Re: Reality 101
"If you chose to violate law and pirate, you should expect harsh punishment as you know full well that you are violating law."
Technically, I am a pirate if I buy a DVD, rip it to XviD, and then watch it myself (alone) on my netbook or my phone. Because ripping DVDs is not permitted, says so in the tiny print. However, I cannot purchase a version to watch on my phone because thanks to "intellectual property" paranoia, if something I want to watch is available, it has many strings attached (you need to be online, you need a certain app, it only works on certain phones, etc etc).
"Your denial and ignorance does not make you above the law."
Your denial and ignorance doesn't make you seem anything more than a bleating shill.
Consider: I can purchase a music CD from the UK, France, Japan, America... so long as I pay postage, I can get it. Conversely, purchasing an MP3 is an exercise in testing my nerves. Not only does the song (and the version I want, not some remixed one) have to be available, but it needs to be available in my territory. How is this logical? A song is a song. There are many many songs I would happily buy for €0,50-€1 a pop if they were openly available, but it seems to me that the easier it should be to obtain music, the harder it is to actually find it legally.
Consider: There was a law in America that stated that the term of copyright was X years. Recently this was arbitarily extended to Y years - probably for that damned mouse. So all of the older material that would have fallen out of copyright suddenly is shut away for a bunch more years on the lobbied demands of megacorps. When and where did the public have a say in this? As little of memorable consequence comes to mind from the last fifty years, I can imagine the term of copyright will be pushed further and further into insanity.
Consider: Most people, with normal jobs, do something - get paid - and then they carry on. Whether it is baking the perfect cupcake, cleaning a toilet, or saving somebody's life, all sorts of people perform all sorts of jobs which help enrich our lives. Even the burger-flipper at McDo - that's saved me the time it would have taken to cook something, and it has fed me when I was hungry as opposed to me feeding myself when I got around to it. Yet, "content creation" is the only set of careers where the work of specific people (the sound engineer probably won't see royalties for his work) exercise the right to benefit from their creations decades down the line. Now I don't disagree with the basic concept of copyright, however I believe that something that is no longer being commercially exploited should fall out of copyright; or otherwise after around fifteen years... except in specific cases of continual use - ie That-Damned-Mouse has an entire industry built around it, so we can assume continual use. However something that was made, then that's that, should fall out of copyright after a reasonable length of time. "Breakfast At Tiffany's" or "It's A Wonderful Life"...

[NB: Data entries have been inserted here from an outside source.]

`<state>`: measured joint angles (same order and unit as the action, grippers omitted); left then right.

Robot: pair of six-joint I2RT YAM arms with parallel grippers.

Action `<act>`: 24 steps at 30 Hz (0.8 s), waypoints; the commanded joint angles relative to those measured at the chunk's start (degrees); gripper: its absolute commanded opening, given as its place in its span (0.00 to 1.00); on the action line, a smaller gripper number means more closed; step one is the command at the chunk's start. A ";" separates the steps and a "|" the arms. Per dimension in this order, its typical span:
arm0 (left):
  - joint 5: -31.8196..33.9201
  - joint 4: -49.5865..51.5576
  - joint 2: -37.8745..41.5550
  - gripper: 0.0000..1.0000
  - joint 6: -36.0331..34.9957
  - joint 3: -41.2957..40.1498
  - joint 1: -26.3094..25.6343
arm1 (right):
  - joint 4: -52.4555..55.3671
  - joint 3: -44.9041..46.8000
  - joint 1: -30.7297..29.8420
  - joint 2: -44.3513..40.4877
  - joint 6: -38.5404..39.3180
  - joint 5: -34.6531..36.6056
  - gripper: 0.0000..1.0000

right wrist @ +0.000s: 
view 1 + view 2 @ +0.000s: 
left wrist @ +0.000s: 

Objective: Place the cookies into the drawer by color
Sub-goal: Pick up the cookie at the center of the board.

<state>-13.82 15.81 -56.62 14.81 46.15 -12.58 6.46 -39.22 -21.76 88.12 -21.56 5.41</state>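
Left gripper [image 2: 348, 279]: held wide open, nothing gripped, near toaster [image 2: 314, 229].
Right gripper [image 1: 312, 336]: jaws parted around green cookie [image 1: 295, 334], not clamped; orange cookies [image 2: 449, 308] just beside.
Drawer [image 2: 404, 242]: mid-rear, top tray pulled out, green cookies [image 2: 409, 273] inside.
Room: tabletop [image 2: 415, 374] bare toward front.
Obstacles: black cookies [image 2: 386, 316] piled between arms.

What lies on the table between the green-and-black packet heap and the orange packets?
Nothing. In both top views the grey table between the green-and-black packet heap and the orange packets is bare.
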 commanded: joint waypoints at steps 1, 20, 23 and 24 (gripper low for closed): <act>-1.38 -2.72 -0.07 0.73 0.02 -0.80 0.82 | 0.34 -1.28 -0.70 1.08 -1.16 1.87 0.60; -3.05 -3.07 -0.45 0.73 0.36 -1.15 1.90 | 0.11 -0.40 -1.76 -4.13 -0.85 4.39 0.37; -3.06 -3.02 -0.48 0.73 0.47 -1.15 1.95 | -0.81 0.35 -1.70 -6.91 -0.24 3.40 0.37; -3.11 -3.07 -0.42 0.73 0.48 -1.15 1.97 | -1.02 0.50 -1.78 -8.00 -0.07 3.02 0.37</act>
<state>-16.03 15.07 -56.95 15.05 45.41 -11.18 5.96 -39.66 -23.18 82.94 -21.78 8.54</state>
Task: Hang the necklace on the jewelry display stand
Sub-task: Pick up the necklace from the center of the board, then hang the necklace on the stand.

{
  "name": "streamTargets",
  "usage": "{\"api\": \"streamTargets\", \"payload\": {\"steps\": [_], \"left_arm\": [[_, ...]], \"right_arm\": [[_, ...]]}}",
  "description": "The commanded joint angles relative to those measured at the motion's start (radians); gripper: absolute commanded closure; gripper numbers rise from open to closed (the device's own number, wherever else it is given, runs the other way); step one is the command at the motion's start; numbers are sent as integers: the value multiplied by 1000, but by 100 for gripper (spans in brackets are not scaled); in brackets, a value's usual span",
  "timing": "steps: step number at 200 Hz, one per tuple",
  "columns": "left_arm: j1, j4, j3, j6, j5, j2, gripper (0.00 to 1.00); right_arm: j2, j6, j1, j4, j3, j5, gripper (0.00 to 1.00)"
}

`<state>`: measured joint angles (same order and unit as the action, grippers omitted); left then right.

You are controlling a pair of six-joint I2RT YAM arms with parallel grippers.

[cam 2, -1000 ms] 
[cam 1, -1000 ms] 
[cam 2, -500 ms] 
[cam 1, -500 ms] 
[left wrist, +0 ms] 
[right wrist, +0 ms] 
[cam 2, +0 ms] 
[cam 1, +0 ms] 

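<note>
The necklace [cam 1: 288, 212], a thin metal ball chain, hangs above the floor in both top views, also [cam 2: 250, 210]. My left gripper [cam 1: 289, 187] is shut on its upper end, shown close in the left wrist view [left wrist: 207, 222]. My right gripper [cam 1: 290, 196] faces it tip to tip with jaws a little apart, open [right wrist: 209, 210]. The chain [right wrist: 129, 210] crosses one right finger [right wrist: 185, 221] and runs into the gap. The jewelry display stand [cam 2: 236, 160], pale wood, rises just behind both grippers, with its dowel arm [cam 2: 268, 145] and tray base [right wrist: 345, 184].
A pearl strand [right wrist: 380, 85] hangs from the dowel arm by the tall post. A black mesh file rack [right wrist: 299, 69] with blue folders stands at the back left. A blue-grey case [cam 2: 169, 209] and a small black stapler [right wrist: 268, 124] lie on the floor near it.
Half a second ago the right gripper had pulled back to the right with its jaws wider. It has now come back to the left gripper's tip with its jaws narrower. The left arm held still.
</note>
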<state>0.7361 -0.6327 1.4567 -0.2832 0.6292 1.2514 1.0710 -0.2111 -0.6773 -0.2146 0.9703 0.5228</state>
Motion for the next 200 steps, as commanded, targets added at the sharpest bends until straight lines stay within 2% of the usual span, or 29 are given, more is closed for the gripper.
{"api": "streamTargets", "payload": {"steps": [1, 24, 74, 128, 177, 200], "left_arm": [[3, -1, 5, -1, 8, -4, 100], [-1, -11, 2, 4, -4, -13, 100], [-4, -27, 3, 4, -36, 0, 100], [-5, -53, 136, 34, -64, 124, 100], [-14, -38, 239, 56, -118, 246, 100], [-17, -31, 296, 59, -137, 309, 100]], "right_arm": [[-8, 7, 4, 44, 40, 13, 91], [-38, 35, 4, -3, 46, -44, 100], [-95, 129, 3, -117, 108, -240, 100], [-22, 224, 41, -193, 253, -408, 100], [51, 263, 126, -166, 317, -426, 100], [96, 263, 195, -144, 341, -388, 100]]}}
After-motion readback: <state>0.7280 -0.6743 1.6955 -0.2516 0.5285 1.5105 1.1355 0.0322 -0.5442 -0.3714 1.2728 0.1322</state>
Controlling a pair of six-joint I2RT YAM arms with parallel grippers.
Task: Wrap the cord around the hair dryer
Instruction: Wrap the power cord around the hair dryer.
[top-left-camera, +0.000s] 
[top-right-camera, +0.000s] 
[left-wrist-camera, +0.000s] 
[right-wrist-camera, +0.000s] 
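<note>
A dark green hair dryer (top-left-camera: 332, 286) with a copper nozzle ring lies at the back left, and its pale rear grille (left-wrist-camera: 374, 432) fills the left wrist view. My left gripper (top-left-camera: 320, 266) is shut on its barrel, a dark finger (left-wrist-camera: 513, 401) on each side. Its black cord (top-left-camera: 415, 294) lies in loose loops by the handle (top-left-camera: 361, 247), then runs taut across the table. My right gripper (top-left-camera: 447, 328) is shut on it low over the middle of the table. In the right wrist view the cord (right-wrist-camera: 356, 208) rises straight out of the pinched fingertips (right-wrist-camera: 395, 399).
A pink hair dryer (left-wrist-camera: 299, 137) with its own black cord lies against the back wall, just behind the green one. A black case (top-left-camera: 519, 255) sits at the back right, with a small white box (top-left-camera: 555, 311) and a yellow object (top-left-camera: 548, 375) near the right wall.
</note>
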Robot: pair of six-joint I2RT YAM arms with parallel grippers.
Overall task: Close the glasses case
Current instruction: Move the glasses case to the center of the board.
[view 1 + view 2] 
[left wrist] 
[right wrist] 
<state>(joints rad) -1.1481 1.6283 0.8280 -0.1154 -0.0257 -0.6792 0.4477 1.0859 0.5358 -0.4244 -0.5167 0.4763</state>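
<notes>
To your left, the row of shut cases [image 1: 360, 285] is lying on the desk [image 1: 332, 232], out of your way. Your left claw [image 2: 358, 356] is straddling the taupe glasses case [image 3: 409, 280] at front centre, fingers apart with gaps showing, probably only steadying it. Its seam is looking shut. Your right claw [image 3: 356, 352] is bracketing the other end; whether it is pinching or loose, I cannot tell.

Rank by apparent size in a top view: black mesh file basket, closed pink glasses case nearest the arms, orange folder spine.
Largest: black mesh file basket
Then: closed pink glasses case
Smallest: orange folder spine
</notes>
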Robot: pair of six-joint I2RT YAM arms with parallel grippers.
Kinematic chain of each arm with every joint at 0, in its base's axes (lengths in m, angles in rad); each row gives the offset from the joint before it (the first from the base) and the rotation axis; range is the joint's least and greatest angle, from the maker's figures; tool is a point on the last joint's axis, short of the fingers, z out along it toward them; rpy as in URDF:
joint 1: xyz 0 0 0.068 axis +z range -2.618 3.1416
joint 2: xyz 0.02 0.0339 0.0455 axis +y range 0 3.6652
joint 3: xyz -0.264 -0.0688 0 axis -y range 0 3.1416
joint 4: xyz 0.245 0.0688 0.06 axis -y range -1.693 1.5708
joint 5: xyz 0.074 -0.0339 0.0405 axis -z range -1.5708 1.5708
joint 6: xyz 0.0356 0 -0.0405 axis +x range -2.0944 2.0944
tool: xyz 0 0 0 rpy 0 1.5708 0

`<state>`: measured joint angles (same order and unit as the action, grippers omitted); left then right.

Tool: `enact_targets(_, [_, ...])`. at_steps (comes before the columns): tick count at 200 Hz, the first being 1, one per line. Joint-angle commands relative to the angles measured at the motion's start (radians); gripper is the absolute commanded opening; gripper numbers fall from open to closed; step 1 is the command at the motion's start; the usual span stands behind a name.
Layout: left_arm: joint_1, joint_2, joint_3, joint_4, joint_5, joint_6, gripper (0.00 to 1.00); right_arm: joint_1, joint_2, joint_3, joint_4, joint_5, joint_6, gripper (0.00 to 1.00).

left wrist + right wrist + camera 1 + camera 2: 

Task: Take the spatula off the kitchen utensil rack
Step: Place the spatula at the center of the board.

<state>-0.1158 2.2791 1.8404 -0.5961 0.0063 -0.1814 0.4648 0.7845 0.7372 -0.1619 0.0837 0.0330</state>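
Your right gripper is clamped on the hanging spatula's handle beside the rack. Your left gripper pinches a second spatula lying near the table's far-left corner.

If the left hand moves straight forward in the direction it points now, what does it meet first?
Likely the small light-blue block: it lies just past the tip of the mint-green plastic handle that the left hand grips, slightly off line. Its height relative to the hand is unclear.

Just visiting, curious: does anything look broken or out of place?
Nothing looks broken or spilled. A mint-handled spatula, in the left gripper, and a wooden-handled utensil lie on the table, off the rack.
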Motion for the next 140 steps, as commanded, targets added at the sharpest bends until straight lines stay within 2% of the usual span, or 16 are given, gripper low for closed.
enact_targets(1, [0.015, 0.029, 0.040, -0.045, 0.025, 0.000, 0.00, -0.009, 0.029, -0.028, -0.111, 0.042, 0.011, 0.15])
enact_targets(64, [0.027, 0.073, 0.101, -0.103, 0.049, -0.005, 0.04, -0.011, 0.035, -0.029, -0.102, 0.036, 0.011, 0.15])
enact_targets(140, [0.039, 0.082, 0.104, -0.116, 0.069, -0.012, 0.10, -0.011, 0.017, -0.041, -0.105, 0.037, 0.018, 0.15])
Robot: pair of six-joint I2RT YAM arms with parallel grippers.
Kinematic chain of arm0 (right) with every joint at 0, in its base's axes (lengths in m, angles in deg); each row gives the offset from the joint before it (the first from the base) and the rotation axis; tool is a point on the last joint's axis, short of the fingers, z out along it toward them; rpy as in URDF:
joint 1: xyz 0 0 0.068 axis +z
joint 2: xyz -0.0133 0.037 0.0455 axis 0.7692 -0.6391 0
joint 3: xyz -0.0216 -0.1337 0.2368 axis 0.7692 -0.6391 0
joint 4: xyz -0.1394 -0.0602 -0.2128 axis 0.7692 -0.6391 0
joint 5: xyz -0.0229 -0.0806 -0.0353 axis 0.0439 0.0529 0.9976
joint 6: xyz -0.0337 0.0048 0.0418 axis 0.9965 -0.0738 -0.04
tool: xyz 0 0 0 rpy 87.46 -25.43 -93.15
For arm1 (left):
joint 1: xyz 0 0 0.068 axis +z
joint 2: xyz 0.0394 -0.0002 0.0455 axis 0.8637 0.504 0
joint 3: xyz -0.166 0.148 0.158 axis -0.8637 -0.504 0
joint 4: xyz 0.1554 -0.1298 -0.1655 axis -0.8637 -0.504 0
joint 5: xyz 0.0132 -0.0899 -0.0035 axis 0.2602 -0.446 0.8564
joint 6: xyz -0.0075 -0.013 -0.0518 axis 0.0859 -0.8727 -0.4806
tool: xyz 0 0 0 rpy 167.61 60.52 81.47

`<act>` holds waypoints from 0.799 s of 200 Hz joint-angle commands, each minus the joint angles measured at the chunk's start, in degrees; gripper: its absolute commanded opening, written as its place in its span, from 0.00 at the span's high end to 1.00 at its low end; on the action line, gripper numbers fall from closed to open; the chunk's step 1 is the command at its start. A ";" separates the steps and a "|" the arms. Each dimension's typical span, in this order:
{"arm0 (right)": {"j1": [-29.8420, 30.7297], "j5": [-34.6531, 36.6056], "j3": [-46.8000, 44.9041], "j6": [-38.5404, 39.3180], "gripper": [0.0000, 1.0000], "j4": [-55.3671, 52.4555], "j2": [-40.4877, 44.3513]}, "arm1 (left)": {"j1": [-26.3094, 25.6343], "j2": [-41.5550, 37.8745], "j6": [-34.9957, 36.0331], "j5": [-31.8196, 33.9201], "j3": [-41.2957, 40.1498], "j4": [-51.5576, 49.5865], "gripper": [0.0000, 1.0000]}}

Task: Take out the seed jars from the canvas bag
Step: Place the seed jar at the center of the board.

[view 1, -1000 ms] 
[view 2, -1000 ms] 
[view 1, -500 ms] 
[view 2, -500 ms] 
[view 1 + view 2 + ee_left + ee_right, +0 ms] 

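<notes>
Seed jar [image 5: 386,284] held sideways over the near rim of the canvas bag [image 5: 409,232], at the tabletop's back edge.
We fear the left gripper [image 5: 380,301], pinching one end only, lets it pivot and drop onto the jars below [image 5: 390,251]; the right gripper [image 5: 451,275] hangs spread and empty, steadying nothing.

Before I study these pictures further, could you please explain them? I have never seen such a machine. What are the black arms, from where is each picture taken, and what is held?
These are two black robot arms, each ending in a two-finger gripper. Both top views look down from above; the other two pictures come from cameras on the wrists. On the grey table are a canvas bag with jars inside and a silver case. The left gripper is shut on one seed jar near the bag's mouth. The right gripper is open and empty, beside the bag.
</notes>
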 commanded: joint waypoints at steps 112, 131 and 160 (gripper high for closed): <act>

Is it right that one industry perverts the concept of copyright to guard its profits?
Is it right that lobbyists would like copyright infringement (theft implies something taken) to be a criminal act?
Is it right that it is considered acceptable to want to snoop on the communications of citizens on the event that they might be engaging in unlawful acts? Do we get to spy on media moguls and the politicians that support such crap?
Is it right that a blanket levy is applied to blank media "because of copyright infringement" in a country [France] where such infringement is now unlawful and may be punished under a three strikes system and may additionally be punished in court? For ripping Emili Sandé's latest hit (god help you, the girl can't carry a tune IMHO...) you stand to be punished three times - blank media, possibility of disconnection, possibility of court verdict.
In the UK, look to the laws on orphaned works kicking around. While the EU has plans in mind for the non-commercial use of supposedly orphaned works; in the UK (and a country where some sections of the press routinely take copyrighted material, publish it, and acknowledge it with rubbish like "(c) Internet"), this use of material with no clear owner is planned to extend to commercial use. Or, to put it another way, we're supposed to respect the request not to rip a DVD for our own personal use while equally we may be unlucky enough to have some image or whatever that we created used commecially and we'd see what from it? If anything, it looks like it might fall upon us to show that our supposedly-copyright work was not an orphaned work - what the hell? And then instead of having doors kicked in at the offices of big media outlet and the cops walking away with all their computers and potential fines of tens of thousands if not more... we might be lucky to get a token payment that probably wouldn't cover the hassle and certainly wouldn't reflect the value of the work as it was being used.
[tl;dr - start here]
Do you not see the very obvious flaws in the copyright system? Do you not understand why more than a couple of people do not wish to support it, or even want to pay much attention to it? It is, in its current incarnation, loaded too much in favour of big media and too much against the little guy. If we mess with stuff we legally purchased, we're screwed. If we download stuff, we're screwed. If we make our own content that big media decides it likes, we're screwed. Are you seeing a trend here?